In July 1860, during the conflicts, Governor Thomas Gore Browne convened a group of some 200 Māori (including over 100 pro-Crown chiefs handpicked by officials) to discuss the treaty and land for a month at Mission Bay, Kohimarama, Auckland. This became known as the Kohimarama Conference,[78] and was an attempt to prevent the spread of fighting to other regions of New Zealand. But many of the chiefs present were critical of the Crown's handling of the Taranaki conflict. Those at the conference reaffirmed the treaty and the Queen's sovereignty and suggested that a native council be established, but this did not occur.[79] [80]
The Native Land Court (later renamed the Māori Land Court) was established under the Native Lands Act 1865, which also finally abolished the Crown right to pre-emption. It was through this court that much Māori land was alienated, and the way in which it functioned is much criticised today. A single member of a tribal group could claim ownership of communal tribal land, which would trigger a court battle in which other tribal members were forced to participate, or else lose out. The accumulation of court fees, lawyers fees, survey costs, and the cost of travelling to attend court proceedings resulted in mounting debts that could only be paid by the eventual sale of the land. In effect, Māori were safe from the court only until a single tribal member broke ranks and triggered a case, which would invariably result in the sale of the land. By the end of the century, nearly all of the highest quality Māori land had been sold, with only two million hectares remaining in Māori possession.
Although the treaty had never been directly incorporated into New Zealand law, its provisions were first incorporated into specific legislation as early as the Land Claims Ordinance 1841 and the Native Rights Act 1865.[81] [82] However, in the 1877 Wi Parata v Bishop of Wellington judgement, Judge Prendergast argued that the treaty was a "simple nullity" in terms of transferring sovereignty from Māori to the British Crown.[83] This remained the legal orthodoxy until at least the 1970s. Māori have since argued that Prendergast's decision, as well as laws later based on it were a politically convenient and deliberate ploy to legitimise the seizure of Māori land and other resources.[84]
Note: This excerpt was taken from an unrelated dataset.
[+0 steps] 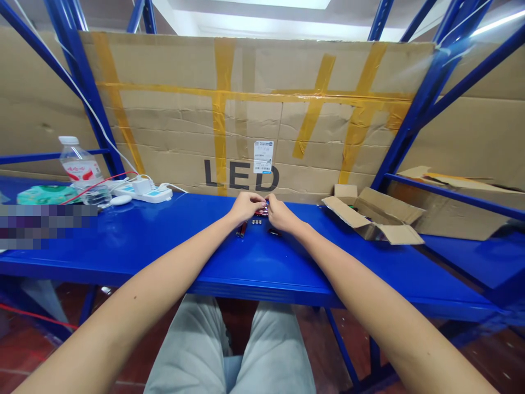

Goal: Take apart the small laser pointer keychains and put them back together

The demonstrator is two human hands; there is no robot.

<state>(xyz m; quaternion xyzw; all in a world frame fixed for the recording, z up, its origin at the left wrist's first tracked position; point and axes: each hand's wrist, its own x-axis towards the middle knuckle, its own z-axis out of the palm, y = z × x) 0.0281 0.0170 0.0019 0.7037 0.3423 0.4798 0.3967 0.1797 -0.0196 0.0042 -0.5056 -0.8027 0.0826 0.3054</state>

Despite this, Māori frequently used the treaty to argue for a range of demands, including greater independence and return of confiscated and unfairly purchased land. This was especially the case from the mid-19th century, when they lost numerical superiority and generally lost control of most of the country and had little representation in government or the councils where decisions that impacted their affairs were made. Simultaneously, Māori rights over fisheries (guaranteed in article 2 of the treaty) were similarly degraded by laws passed in the late 19th century.
Over the longer term, the land purchase aspect of the treaty declined in importance, while the clauses of the treaty which deal with sovereignty and Māori rights took on greater importance. In 1938, the judgement of the case Te Heuheu Tukino v Aotea District Maori Land Board considered the treaty as valid in terms of the transfer of sovereignty, but the judge ruled that as it was not part of New Zealand law it was not binding on the Crown.[85]
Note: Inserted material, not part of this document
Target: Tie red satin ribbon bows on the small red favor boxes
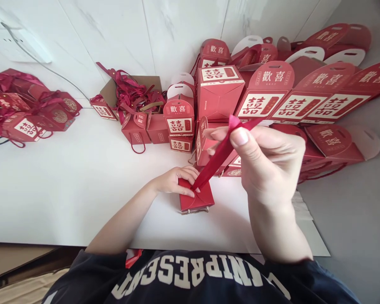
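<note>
A small red gift box (200,202) rests on the white table close to my body, with thin cord along its near edge. My left hand (174,180) grips its top from the left, thumb and fingers on either side of where a ribbon comes out. Raised above and to the right, my right hand (269,162) pinches the end of that dark red ribbon (214,164) between thumb and forefinger. The ribbon runs taut and slanting from the box top to the pinch. My left fingertips are partly hidden behind it.
Printed red gift boxes (260,103) are stacked at the back right. An open cardboard carton (150,81) holds tangled ribbons (131,90). More red boxes with ribbons (28,126) stand at the far left. A cable (47,71) hangs along the tiled wall.
</note>
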The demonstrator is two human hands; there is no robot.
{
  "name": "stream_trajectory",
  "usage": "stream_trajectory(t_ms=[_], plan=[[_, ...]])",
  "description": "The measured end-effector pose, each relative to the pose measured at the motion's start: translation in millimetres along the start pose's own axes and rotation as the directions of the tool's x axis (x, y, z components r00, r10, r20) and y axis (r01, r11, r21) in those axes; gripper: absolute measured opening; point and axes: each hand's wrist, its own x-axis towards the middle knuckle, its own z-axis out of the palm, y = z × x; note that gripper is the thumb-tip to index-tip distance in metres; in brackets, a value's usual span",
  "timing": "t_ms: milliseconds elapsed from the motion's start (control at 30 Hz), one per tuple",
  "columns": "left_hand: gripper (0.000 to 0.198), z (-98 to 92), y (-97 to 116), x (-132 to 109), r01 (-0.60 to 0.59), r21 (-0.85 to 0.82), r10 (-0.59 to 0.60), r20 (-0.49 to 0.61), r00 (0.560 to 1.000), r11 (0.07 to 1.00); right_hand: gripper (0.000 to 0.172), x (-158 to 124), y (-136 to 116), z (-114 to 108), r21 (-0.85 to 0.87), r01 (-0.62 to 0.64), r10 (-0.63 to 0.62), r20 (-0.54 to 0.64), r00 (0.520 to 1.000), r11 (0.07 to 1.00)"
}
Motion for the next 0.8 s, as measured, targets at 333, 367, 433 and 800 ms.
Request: stream_trajectory(t_ms=[333,367,433,800], plan=[[0.017,4.2,-5,-1,-0.011,-0.021,0.011,-0.021,1.000,1.000,0.013,3,-6,5,-0.190,-0.018,0.012,-0.031,0.999,0.982],[0.017,4.4,-6,-1,-0.006,-0.032,0.005,-0.019,1.000,0.999,0.013,3,-7,5,-0.199,-0.005,-0.002,-0.035,0.999,0.980],[0.017,4.5,-8,-1,-0.007,-0.047,0.006,-0.025,1.000,0.999,0.016,4,-10,5,-0.215,0.009,-0.018,-0.040,0.999,0.977],[0.016,7.9,-6,-1,0.040,-0.088,-0.044,-0.043,0.998,0.995,0.030,17,36,10,-0.234,-0.055,0.121,0.278,0.953,0.971]])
The treaty returned to the public eye after the Treaty House and grounds were purchased by the Governor-General, Viscount Bledisloe, in the early 1930s and donated to the nation. The dedication of the site as a national reserve in 1934 was probably the first major event held there since the 1840s. The profile of the treaty was further raised by the New Zealand centenary of 1940. For most of the twentieth century, textbooks, government publicity and many historians touted the treaty as the moral foundation of colonisation and argued that it set race relations in New Zealand above those of colonies in North America, Africa and Australia.[86] Popular histories of New Zealand and the treaty often claimed that the treaty was an example of British benevolence and therefore an honourable contract. Even though Māori continued to challenge this narrative, the treaty's lack of legal standing in 1840 and subsequent breaches tended to be overlooked until the 1970s when these issues were raised by the Māori protest movement.
The Waitangi Day Act 1960 was a token gesture towards acknowledging the Treaty of Waitangi and somewhat preceded the Māori protest movement as a whole. It established Waitangi Day, although it did not make it a public holiday, and the English text of the treaty appeared as a schedule of the Waitangi Day Act but this did not make it a part of statute law. Subsequent amendments to the act, as well as other legislation, eventually acquiesced to campaigns to make Waitangi Day a national holiday in 1976.
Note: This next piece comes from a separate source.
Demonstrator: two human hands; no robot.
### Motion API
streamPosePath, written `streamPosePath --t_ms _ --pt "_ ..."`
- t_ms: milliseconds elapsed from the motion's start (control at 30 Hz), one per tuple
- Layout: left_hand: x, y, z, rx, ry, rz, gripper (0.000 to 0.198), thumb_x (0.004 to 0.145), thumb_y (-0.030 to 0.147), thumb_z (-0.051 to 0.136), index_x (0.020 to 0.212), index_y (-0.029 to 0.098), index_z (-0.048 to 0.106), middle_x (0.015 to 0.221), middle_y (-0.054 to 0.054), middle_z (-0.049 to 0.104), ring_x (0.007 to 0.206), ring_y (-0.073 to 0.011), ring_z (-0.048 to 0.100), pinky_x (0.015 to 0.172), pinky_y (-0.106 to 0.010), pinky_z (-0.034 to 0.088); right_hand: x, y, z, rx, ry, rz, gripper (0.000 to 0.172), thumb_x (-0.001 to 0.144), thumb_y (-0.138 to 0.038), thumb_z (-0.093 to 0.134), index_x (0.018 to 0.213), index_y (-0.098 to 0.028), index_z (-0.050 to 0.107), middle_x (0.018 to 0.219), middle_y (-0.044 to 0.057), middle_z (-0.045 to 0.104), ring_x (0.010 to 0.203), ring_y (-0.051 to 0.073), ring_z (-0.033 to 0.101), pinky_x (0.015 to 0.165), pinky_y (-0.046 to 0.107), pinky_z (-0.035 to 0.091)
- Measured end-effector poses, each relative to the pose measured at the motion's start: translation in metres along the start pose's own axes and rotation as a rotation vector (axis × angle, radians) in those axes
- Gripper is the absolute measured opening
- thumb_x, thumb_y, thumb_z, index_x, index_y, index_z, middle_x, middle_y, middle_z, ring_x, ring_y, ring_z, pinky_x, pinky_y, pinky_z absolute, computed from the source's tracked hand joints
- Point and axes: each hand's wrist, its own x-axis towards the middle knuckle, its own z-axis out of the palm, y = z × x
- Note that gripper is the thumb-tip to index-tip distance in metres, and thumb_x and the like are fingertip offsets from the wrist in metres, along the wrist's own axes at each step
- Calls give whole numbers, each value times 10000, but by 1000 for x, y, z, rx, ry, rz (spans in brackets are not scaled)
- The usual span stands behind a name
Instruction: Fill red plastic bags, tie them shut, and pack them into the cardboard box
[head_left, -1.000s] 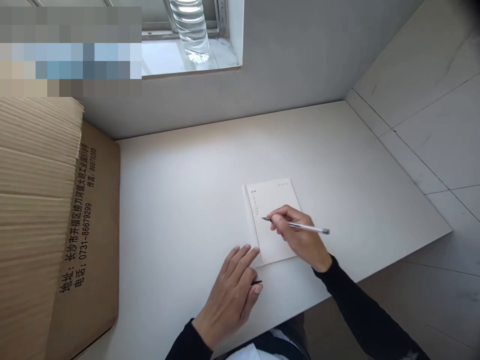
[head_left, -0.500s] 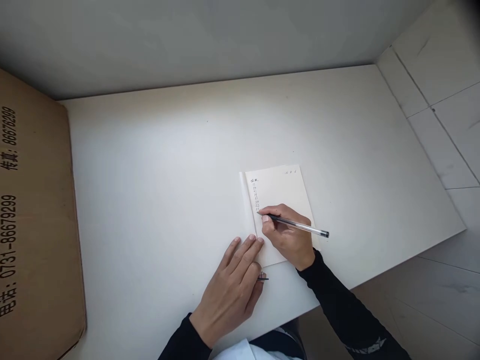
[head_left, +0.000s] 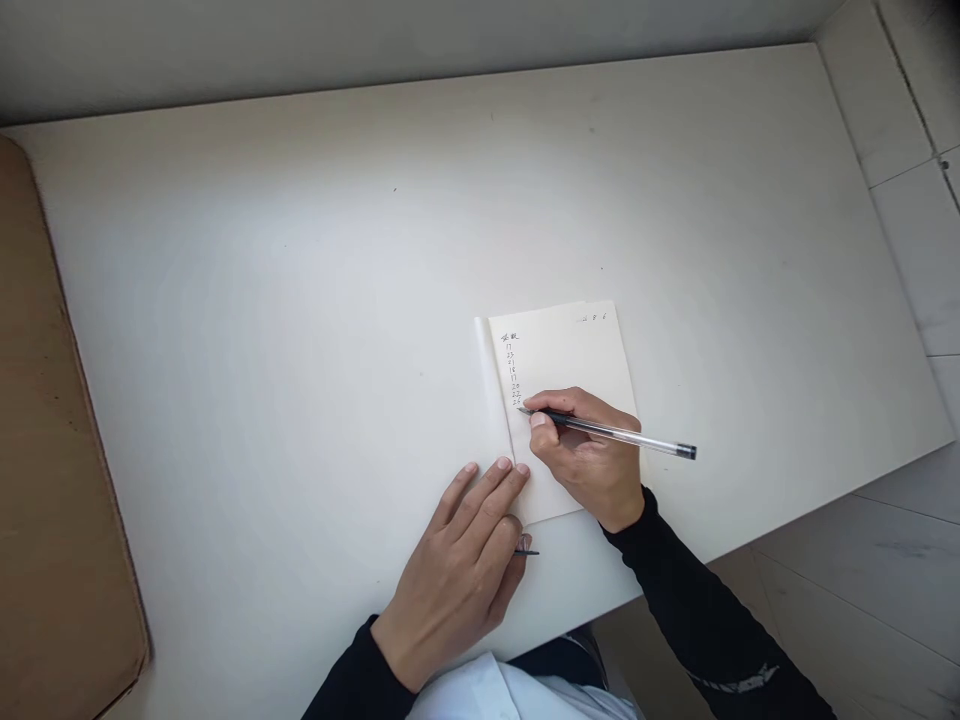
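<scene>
A small cream notepad (head_left: pixel 570 355) lies on the white table (head_left: pixel 300 330), with a short column of handwritten numbers near its left edge. My right hand (head_left: pixel 589 455) is closed on a clear pen (head_left: pixel 622 435), whose tip touches the page just under the last number. My left hand (head_left: pixel 465 565) lies flat with fingers stretched out, its fingertips pressing the pad's lower left corner. A small dark pen cap (head_left: pixel 527 551) pokes out from under the left hand.
A brown cardboard box (head_left: pixel 52 520) stands at the table's left end. A grey wall runs along the far edge. Tiled floor (head_left: pixel 907 230) shows to the right, past the table's edge.
The view has tilted down, so the window, the bottle and the box's print have left the frame. My right hand has shifted the pen tip slightly left, to the number column. My left hand stays on the pad's corner.
</scene>
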Motion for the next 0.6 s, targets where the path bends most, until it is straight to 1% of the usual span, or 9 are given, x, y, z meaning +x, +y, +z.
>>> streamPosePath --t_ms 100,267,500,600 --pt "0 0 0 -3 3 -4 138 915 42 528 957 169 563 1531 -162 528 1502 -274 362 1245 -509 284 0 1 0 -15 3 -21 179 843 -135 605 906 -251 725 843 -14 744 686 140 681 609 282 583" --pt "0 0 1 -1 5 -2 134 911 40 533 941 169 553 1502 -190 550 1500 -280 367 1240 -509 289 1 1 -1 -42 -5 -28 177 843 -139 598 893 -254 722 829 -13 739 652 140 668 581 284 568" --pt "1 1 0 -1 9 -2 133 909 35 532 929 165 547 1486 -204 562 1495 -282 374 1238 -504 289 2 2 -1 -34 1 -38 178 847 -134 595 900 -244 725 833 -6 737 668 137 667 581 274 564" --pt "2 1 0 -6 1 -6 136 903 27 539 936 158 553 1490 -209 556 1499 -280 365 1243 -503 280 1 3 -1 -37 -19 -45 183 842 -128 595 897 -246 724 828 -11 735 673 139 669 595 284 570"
During the late 1960s and 1970s, the Treaty of Waitangi became the focus of a strong Māori protest movement which rallied around calls for the government to "honour the treaty" and to "redress treaty grievances". Māori boycotted Waitangi Day in 1968 over the Māori Affairs Amendment Act (which was perceived as a further land grab) and Māori expressed their frustration about continuing violations of the treaty and subsequent legislation by government officials, as well as inequitable legislation and unsympathetic decisions by the Māori Land Court continuing alienation of Māori land from its owners.[87] The protest movement can be seen as part of the worldwide civil rights movements, which emerged in the 1960s.
As a response to the protest movement, the treaty finally received limited recognition in 1975 with the passage of the Treaty of Waitangi Act 1975, which established the Waitangi Tribunal, but this initially had very limited powers to make findings of facts and recommendations only.[88] The act was amended in 1985 to enable it to investigate breaches of the Principles of the Treaty of Waitangi back to 1840, and also to increase the tribunal membership. The membership was further increased in another amendment in 1988.
See main article: Principles of the Treaty of Waitangi.
The Treaty of Waitangi Act 1975 introduced the phrase Principles of the Treaty of Waitangi. It is found twice in the long title of the Act and also in Section 6(1) which provides for the Waitangi Tribunal to inquire into claims by any Maori that they are prejudicially affected by Crown acts (or omissions) that are inconsistent with the Principles of the Treaty of Waitangi.[89]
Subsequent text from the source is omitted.